Segundo Garcia, a empresa que ganhar o pleito terá 18 meses para conseguir o alfandegamento e construir o próprio porto seco. Para sair vencedora, a empresa precisa entregar dois envelopes: o de proposta e o de habilitação. “Vamos escolher o ganhador e checar se ele está habilitado. Caso não esteja, passamos para o segundo lugar e assim por diante”, contou Garcia. No sexto ano de funcionamento, outros R$ 7 milhões devem ser desembolsados. Por último, no décimo ano, haverá novo aporte de R$ 16 milhões. Dentro da nova construção, o papel da Receita será apenas o de fiscalização. Todo o processo de armazenagem e movimentação ficará a cargo de quem obter a concessão. A área mínima deverá ser de 8,8 hectares.
O atual porto seco, que fica localizado no Jiquiá e tem concessão pertencente à JSL, deve se mudar, até dezembro deste ano, para Ponte dos Carvalho, no Cabo de Santo Agostinho.
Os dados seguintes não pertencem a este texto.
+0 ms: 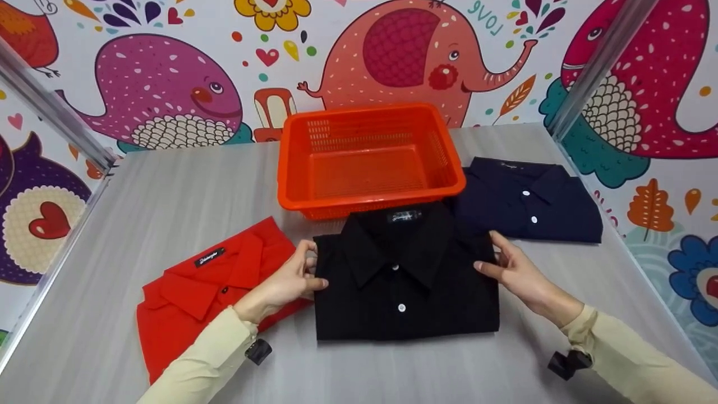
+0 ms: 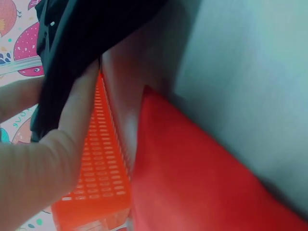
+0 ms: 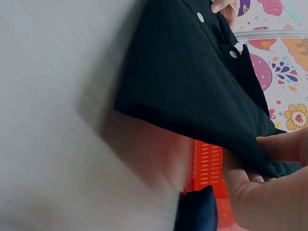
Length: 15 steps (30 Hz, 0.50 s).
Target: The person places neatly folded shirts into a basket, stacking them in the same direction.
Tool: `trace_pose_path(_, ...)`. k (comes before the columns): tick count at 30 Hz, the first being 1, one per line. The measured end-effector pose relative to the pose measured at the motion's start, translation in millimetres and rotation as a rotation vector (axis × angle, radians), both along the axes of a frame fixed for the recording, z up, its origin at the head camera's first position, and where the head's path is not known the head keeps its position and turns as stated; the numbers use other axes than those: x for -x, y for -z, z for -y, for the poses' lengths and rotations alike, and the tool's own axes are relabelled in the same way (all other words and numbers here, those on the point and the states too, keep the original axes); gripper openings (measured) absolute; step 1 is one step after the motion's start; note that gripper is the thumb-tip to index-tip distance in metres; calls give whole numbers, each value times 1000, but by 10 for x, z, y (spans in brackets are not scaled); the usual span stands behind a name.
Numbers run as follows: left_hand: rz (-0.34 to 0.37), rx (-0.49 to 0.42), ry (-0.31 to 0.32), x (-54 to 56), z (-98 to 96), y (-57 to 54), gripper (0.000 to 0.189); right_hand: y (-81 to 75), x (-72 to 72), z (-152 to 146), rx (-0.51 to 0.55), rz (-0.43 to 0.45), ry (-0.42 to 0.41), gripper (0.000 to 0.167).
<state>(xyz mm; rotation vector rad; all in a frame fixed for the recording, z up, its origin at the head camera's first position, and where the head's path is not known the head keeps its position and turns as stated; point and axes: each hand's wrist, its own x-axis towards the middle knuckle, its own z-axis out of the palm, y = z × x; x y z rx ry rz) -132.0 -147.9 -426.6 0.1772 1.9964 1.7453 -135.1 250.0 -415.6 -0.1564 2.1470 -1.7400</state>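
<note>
A folded black shirt [image 1: 364, 303] with white buttons is held by both hands in front of the basket. My left hand [image 1: 291, 275] pinches its left edge, thumb on top and fingers beneath. At the opposite edge, my right hand [image 1: 521, 275] grips it the same way. Both wrist views show the black shirt [image 3: 178, 72] raised off the table, its shadow below. To the left lies a folded red shirt [image 1: 185, 292], partly behind the left forearm. On the right rests a folded navy shirt [image 1: 561, 207], its left part hidden by the black shirt and basket.
An orange plastic basket [image 1: 364, 202] with slotted sides stands behind the black shirt, with nothing inside it. The grey table [image 1: 185, 185] meets patterned wall panels at the back and sides. Metal posts [image 1: 600, 73] rise at the rear corners.
</note>
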Motion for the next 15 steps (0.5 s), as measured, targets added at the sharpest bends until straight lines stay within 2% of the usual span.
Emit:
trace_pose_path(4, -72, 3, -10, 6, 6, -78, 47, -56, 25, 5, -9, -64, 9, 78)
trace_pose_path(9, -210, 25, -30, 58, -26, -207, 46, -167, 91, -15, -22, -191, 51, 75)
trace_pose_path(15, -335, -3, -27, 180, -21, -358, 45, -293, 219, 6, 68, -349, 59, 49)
A mudança será feita para uma planta três vezes maior do que a atual. “Notamos que seria melhor ficarmos mais próximos de Suape”, contou o administrador do porto, Vinícius Constantino. Nenhuma informação a mais pôde ser dada, já que a empresa está passando por um “momento de silêncio”, devido à emissão de debêntures. Essa unidade possui uma área total de 32 mil metros quadrados. Em 2011, passaram pelo local 407,7 mil toneladas em mercadoria.